**TRY IT**
Your task is to copy every record exactly.

Excerpts from a dataset:

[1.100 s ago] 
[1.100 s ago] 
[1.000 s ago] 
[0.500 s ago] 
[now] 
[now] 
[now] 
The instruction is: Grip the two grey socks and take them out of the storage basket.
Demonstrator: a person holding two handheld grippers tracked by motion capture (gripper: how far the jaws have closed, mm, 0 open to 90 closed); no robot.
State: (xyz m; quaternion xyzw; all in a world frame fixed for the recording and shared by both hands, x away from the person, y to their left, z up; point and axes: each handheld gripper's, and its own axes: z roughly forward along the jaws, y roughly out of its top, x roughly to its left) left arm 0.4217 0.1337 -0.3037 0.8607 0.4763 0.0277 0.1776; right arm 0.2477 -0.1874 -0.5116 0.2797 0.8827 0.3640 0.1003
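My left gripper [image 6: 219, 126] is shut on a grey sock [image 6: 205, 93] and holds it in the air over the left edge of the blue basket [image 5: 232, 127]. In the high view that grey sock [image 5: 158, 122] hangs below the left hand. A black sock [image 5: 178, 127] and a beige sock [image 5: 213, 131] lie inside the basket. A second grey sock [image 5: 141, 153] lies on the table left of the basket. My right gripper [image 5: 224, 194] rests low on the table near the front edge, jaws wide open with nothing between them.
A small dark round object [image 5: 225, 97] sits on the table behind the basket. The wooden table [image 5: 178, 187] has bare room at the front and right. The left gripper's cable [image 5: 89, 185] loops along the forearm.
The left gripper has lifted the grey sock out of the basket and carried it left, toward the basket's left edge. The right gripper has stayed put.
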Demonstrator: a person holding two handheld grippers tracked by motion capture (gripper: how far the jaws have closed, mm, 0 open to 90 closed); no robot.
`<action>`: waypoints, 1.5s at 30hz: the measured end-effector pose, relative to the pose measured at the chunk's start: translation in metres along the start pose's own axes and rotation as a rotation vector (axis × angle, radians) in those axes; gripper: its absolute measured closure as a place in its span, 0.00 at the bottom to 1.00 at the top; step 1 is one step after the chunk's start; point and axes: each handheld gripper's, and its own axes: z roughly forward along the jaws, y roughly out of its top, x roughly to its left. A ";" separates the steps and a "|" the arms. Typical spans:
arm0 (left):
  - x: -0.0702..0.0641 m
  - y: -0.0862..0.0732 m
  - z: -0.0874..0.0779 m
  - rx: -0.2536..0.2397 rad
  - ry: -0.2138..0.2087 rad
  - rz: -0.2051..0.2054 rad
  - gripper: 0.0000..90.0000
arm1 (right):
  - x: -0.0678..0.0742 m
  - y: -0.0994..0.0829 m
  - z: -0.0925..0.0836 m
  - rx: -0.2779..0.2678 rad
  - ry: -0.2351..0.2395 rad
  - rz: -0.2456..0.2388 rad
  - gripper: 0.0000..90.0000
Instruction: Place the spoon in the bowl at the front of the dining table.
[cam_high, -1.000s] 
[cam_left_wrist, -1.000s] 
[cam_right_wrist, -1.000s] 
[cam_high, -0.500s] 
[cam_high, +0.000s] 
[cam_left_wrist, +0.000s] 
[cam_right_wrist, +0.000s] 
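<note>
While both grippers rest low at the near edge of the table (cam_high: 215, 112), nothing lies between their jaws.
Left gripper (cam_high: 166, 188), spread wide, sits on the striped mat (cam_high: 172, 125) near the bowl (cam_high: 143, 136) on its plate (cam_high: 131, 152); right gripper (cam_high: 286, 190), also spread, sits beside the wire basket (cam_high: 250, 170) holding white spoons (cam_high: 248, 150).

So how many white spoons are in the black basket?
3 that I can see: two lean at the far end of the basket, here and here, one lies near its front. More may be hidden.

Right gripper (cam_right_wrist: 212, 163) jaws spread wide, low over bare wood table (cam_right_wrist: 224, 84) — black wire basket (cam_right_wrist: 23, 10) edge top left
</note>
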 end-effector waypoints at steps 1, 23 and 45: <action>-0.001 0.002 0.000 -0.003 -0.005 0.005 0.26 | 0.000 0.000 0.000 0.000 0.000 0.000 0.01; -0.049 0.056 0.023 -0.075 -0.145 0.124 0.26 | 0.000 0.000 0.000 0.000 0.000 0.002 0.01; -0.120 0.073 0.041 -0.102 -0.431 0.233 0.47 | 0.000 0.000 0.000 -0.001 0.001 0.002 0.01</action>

**THE COMPLETED TASK**
[1.100 s ago] 
[1.100 s ago] 
[1.000 s ago] 
[0.500 s ago] 
[now] 
[now] 
[now] 
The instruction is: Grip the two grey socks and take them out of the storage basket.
Demonstrator: a person holding two handheld grippers tracked by motion capture (gripper: how far the jaws have closed, mm, 0 open to 90 closed); no robot.
State: (xyz m; quaternion xyzw; all in a world frame fixed for the recording and shared by both hands, x away from the person, y to their left, z up; point and axes: each handheld gripper's, and its own axes: z roughly forward along the jaws, y roughly out of its top, x roughly to its left) left arm 0.4217 0.1337 -0.3037 0.8607 0.4763 0.0277 0.1776; right arm 0.2477 -0.1874 -0.5116 0.2797 0.8827 0.3640 0.1003
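My left gripper [image 6: 219, 126] is shut on a grey sock [image 6: 205, 93] and holds it in the air over the left edge of the blue basket [image 5: 232, 127]. In the high view that grey sock [image 5: 158, 122] hangs below the left hand. A black sock [image 5: 178, 127] and a beige sock [image 5: 213, 131] lie inside the basket. A second grey sock [image 5: 141, 153] lies on the table left of the basket. My right gripper [image 5: 224, 194] rests low on the table near the front edge, jaws wide open with nothing between them.
A small dark round object [image 5: 225, 97] sits on the table behind the basket. The wooden table [image 5: 178, 187] has bare room at the front and right. The left gripper's cable [image 5: 89, 185] loops along the forearm.
The left gripper has lifted the grey sock out of the basket and carried it left, toward the basket's left edge. The right gripper has stayed put.
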Demonstrator: a person holding two handheld grippers tracked by motion capture (gripper: how far the jaws have closed, mm, 0 open to 90 closed); no robot.
`<action>`: waypoints, 1.5s at 30hz: the measured end-effector pose, relative to the pose measured at the chunk's start: translation in metres along the start pose's own axes and rotation as a rotation vector (axis × angle, radians) in those axes; gripper: its absolute measured closure as a place in its span, 0.00 at the bottom to 1.00 at the top; step 1 is one step after the chunk's start; point and axes: each handheld gripper's, and its own axes: z roughly forward along the jaws, y roughly out of its top, x roughly to its left. A ";" separates the steps and a "|" the arms. Typical spans:
arm0 (left):
  - x: -0.0702..0.0641 m
  - y: -0.0862..0.0732 m
  - z: -0.0874..0.0779 m
  - rx: -0.2536..0.2397 rad
  - ry: -0.2138..0.2087 rad
  - rz: -0.2051..0.2054 rad
  - gripper: 0.0000..90.0000
arm1 (right):
  - x: -0.0678..0.0742 m
  - y: -0.0994..0.0829 m
  - z: -0.0925..0.0836 m
  - rx: -0.2779..0.2678 rad
  - ry: -0.2351..0.2395 rad
  - rz: -0.2456..0.2388 rad
  - gripper: 0.0000..90.0000
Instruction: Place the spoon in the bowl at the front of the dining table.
[cam_high, -1.000s] 
[cam_left_wrist, -1.000s] 
[cam_right_wrist, -1.000s] 
[cam_high, -0.500s] 
[cam_high, +0.000s] 
[cam_left_wrist, +0.000s] 
[cam_right_wrist, +0.000s] 
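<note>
While both grippers rest low at the near edge of the table (cam_high: 215, 112), nothing lies between their jaws.
Left gripper (cam_high: 166, 188), spread wide, sits on the striped mat (cam_high: 172, 125) near the bowl (cam_high: 143, 136) on its plate (cam_high: 131, 152); right gripper (cam_high: 286, 190), also spread, sits beside the wire basket (cam_high: 250, 170) holding white spoons (cam_high: 248, 150).

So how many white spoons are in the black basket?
3 that I can see: two lean at the far end of the basket, here and here, one lies near its front. More may be hidden.

Right gripper (cam_right_wrist: 212, 163) jaws spread wide, low over bare wood table (cam_right_wrist: 224, 84) — black wire basket (cam_right_wrist: 23, 10) edge top left
</note>
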 end-effector waypoints at steps 1, 23 and 45: <action>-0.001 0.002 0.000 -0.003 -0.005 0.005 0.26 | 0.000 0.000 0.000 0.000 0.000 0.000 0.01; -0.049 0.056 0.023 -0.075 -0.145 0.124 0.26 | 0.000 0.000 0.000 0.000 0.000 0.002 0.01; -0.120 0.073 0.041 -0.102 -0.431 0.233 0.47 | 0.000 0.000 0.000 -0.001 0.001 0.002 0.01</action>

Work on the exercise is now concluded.